• **WHAT THE TASK REQUIRES**
Set out each line from the following listing that includes the word "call".

• **DATA FOR THIS EXERCISE**
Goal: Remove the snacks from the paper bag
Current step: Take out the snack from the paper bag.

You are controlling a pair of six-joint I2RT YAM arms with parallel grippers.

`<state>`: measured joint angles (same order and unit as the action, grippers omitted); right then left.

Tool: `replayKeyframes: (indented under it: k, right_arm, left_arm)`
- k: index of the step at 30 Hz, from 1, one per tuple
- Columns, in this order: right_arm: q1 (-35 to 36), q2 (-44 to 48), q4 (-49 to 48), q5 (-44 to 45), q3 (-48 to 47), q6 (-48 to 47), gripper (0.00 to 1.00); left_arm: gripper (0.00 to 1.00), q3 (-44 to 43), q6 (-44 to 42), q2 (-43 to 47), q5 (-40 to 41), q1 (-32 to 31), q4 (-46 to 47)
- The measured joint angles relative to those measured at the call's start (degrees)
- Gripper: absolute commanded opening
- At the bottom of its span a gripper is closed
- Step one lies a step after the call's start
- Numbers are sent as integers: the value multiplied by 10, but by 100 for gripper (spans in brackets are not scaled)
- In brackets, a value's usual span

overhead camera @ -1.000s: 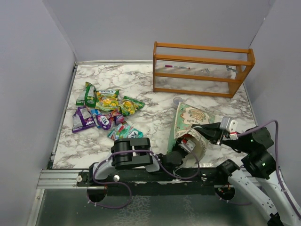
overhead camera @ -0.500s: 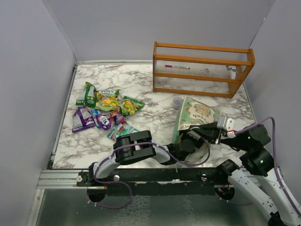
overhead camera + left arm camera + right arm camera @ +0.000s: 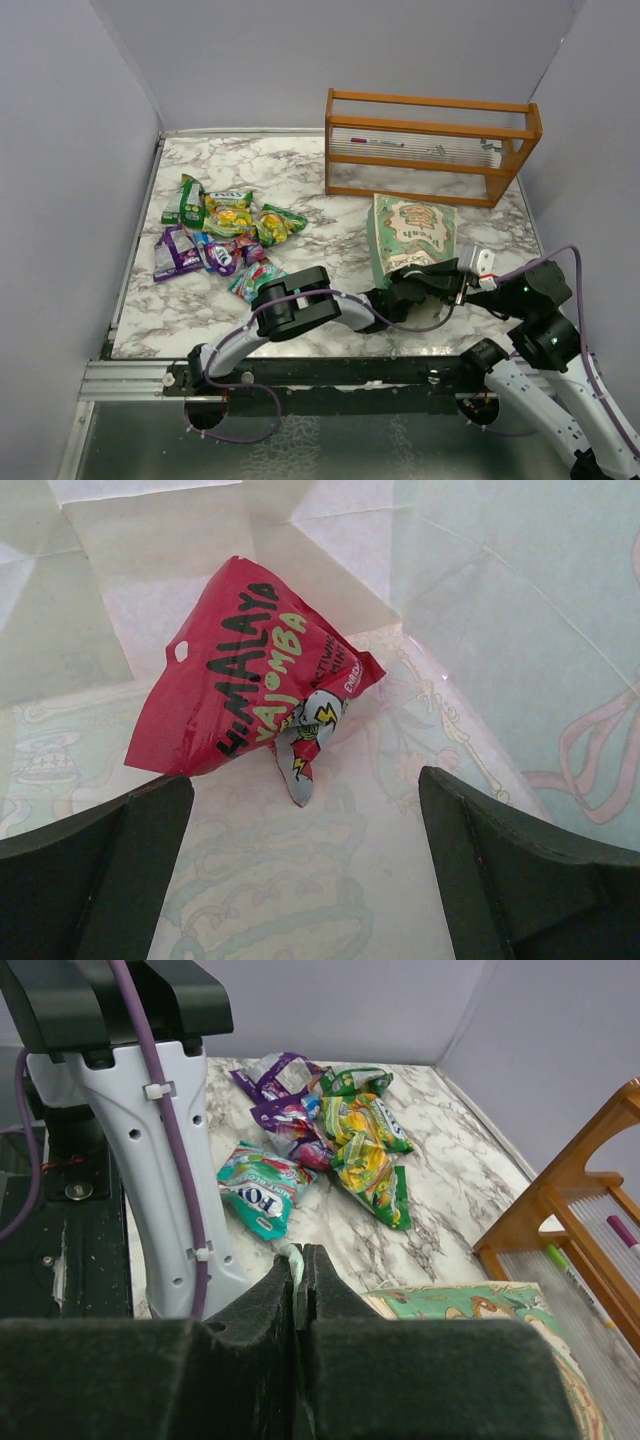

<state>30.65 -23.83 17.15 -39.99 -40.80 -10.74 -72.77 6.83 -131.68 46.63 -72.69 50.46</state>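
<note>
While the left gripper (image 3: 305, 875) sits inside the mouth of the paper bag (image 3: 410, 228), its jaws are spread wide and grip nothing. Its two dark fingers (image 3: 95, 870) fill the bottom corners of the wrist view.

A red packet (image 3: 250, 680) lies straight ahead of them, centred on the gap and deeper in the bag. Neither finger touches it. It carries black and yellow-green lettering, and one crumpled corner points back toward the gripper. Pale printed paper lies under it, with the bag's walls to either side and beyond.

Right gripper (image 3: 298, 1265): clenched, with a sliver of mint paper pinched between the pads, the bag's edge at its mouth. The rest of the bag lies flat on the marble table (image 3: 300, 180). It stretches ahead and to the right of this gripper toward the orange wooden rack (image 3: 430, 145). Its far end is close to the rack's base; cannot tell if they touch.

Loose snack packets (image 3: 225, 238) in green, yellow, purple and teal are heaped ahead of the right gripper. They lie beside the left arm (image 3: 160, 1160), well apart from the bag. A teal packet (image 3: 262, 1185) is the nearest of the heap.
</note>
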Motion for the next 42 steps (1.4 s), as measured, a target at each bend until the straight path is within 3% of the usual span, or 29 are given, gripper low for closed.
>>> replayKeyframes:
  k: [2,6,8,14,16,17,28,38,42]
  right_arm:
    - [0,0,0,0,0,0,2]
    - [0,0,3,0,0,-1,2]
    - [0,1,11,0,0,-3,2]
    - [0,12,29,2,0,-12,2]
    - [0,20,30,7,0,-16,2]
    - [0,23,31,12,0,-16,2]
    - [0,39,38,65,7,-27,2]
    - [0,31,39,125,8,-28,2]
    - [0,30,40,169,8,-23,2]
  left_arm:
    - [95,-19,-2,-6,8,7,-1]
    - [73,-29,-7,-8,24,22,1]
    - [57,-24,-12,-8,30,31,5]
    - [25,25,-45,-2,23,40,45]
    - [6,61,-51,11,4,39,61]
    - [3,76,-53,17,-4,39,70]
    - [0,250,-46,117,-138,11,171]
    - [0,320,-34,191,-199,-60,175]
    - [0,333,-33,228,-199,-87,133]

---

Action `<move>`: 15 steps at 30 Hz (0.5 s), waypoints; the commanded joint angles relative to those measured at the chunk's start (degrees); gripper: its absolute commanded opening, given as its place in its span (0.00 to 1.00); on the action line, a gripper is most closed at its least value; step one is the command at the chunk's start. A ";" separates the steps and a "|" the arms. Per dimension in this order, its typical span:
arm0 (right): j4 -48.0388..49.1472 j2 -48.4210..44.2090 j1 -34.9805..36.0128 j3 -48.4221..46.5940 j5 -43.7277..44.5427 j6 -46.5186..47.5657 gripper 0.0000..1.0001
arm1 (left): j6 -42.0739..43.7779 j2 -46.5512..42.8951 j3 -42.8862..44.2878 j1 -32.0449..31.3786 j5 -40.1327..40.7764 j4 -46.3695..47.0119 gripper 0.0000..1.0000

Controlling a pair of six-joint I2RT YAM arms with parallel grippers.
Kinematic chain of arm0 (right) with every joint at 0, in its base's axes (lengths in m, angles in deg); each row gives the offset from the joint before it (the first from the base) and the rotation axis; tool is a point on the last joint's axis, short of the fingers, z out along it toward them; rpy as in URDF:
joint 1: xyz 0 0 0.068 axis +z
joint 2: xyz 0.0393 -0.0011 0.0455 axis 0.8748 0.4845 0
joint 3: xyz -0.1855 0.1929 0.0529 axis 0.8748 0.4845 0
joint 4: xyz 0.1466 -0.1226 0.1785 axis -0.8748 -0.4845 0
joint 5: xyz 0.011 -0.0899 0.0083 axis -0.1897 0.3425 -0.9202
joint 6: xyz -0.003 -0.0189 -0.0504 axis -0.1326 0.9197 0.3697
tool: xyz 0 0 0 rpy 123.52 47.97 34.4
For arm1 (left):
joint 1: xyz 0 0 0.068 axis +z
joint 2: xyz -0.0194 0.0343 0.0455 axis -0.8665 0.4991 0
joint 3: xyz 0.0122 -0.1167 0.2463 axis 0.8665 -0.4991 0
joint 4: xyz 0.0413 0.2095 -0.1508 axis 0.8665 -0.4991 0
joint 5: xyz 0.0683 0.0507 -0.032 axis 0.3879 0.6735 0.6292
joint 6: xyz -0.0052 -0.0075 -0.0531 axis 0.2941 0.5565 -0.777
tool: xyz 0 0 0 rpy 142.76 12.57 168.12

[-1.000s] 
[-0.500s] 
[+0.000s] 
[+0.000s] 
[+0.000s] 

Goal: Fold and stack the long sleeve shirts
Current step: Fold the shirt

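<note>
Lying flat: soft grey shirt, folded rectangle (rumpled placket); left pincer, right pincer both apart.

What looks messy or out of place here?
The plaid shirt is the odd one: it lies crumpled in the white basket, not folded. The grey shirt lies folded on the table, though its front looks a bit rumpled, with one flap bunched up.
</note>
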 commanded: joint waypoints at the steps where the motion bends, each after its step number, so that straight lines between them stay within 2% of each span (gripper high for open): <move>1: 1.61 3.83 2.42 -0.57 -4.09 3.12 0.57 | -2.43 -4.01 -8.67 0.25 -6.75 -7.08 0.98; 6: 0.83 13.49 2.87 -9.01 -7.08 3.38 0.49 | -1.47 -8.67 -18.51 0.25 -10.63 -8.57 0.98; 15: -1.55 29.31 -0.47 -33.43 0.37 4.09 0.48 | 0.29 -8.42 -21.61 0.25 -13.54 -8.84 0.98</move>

• **SOLUTION**
- The measured joint angles relative to those measured at the call's start (degrees)
- Step one lies a step after the call's start

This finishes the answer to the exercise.